■ **Your assignment**
The listing below is to be copied exactly, with pictures excluded.

****************

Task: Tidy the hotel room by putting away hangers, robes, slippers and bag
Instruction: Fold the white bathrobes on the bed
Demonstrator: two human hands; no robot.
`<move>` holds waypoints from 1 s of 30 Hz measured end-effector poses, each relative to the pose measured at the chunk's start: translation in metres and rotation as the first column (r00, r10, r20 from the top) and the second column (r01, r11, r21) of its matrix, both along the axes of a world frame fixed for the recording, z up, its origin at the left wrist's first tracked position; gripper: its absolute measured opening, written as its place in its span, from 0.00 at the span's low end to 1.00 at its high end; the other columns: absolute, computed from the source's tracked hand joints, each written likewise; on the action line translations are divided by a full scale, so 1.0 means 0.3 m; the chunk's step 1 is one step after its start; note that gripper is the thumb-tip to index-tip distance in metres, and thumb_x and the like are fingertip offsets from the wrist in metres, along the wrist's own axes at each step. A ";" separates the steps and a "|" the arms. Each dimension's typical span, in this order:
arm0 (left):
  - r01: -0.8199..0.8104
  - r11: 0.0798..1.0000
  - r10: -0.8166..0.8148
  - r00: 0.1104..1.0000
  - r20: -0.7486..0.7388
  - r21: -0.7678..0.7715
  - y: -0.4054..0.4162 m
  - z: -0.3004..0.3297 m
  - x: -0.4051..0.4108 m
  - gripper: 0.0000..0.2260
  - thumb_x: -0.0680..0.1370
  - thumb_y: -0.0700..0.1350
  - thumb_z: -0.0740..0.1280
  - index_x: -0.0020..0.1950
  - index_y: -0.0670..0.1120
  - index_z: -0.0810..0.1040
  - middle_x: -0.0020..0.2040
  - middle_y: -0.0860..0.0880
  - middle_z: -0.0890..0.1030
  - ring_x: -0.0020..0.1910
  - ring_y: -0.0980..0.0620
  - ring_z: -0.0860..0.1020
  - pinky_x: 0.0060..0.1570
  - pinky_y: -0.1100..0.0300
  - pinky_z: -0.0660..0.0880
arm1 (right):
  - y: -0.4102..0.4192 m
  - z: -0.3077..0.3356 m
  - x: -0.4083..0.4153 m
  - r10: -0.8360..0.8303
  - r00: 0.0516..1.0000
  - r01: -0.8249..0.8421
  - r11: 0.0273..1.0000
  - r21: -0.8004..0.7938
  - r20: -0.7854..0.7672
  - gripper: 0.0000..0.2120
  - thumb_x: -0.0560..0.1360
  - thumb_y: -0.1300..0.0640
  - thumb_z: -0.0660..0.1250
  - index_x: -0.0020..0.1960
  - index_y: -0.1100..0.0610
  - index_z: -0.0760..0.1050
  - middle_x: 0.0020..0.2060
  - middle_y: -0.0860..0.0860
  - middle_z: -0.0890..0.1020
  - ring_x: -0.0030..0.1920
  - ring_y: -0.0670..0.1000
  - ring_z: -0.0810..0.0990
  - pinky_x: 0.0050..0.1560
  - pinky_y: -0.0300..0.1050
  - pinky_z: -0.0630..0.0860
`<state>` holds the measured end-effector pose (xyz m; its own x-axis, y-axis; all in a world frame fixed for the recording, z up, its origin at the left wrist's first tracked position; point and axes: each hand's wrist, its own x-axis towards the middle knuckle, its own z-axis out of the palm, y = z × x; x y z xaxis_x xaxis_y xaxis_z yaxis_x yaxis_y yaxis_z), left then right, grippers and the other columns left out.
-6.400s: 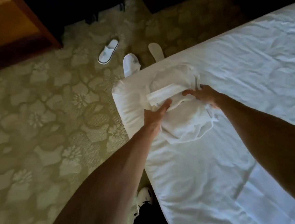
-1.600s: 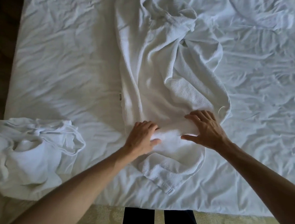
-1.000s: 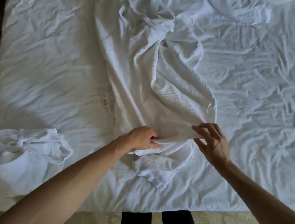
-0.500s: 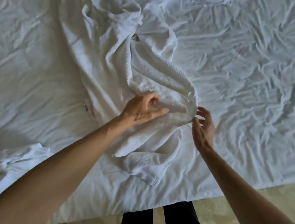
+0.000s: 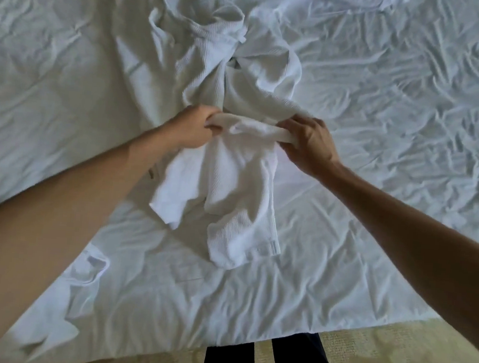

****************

■ **Task response**
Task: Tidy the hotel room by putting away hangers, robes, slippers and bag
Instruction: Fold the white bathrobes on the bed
Demonstrator: two human hands; no robot.
`<move>` holds waypoints from 1 s of 30 Hz measured end-effector poses, each relative to the pose measured at the chunk's start: translation in metres and rotation as the first column (r00, r10, r20 from the top) and the second column (r01, r11, r21) of its matrix, both along the axes of a world frame fixed for the recording, z up, its origin at the left wrist's first tracked position; gripper: its absolute measured opening, written as its place in its span, from 0.00 at the span's low end to 1.00 at its high end; the other columns: absolute, computed from the source's tracked hand joints, each written likewise; on the action line translations are divided by a full scale, so 1.0 means 0.3 m; the chunk's step 1 is one step after its start; note that gripper is the thumb-tip to index-tip distance in metres, and thumb_x and the like are fingertip offsets from the wrist in metres, along the wrist's own axes at each step. A ";" separates the steps and a "|" the arms. Each dimension's typical span, in this order:
arm0 (left):
  - r01: -0.8199..0.8104
  - r11: 0.0798..1.0000
  - r10: -0.8166..0.8148
  - r00: 0.1104..1.0000
  - r20: -0.7486..0.7388
  - r21: -0.7678..0.7715
  - y: -0.4054..0.4162 m
  - z: -0.3004..0.3297 m
  - x: -0.4051..0.4108 m
  - gripper: 0.0000..0.2260
  - thumb_x: -0.0680..0.1370
  - thumb_y: -0.0700..0.1350
  - thumb_z: -0.0740..0.1280
  - index_x: -0.0020..0.1950
  - index_y: -0.0670..0.1120
  - index_z: -0.0810..0.1040
  - middle_x: -0.0020..0.2040
  - middle_y: -0.0860..0.0880
  - middle_z: -0.0890..0.1030
  - ring_x: -0.0020..0.1910
  - ring_y: -0.0980..0.0620
  - ring_z: -0.0860..0.1020
  - pinky_x: 0.0060..0.1570
  - pinky_y: -0.1100..0.0300
  - pinky_z: -0.0660..0.0880
arm1 (right):
  - y: -0.4102..0.4192 m
  - z: -0.3077..0.3356 m
  - x: -0.4083..0.4153 m
  - r10: -0.8360..0.8303
  - r00: 0.0516..1.0000
  - r01: -0.8249..0.8421
  - r11: 0.0273..1.0000
  - r21: -0.8004..0.7938
  - r20: -0.7854..0.7672
  - gripper: 0.0000..0.2120
  - thumb_x: -0.0560..0.1360
  - thumb_y: -0.1300..0.0640
  - thumb_z: -0.0660..0.1250
  - index_x: -0.0020..0.1960
  - index_y: -0.1100..0.0610
  - index_z: -0.0760..0.1050
  - middle_x: 0.0020..0.2060
  - middle_y: -0.0860..0.0860
  - middle_z: -0.0890..0.1020
  - ring_x: -0.0030..0.1920
  - ring_y: -0.0670..0.1000
  - ring_z: -0.0810..0.0990
  - pinky_x: 0.0050..0.1560
  - pinky_y: -0.0300..0.1050
  - pinky_z: -0.0630..0.0860
`<state>` holds the measured end-effector pose (xyz m; its own x-axis, y-axis; all in a world frame fixed for the recording, z up, its origin at the left wrist's first tracked position; point and axes: each hand's wrist, its own x-axis towards the middle knuckle, its own z-axis out of the palm, y = z × x; x y z xaxis_x xaxis_y xaxis_z yaxis_x yaxis_y yaxis_z), left then right, grippers and the other columns left out.
-6.400s: 
-1.600s: 
-1.000s: 
-0.500s: 
+0.000s: 

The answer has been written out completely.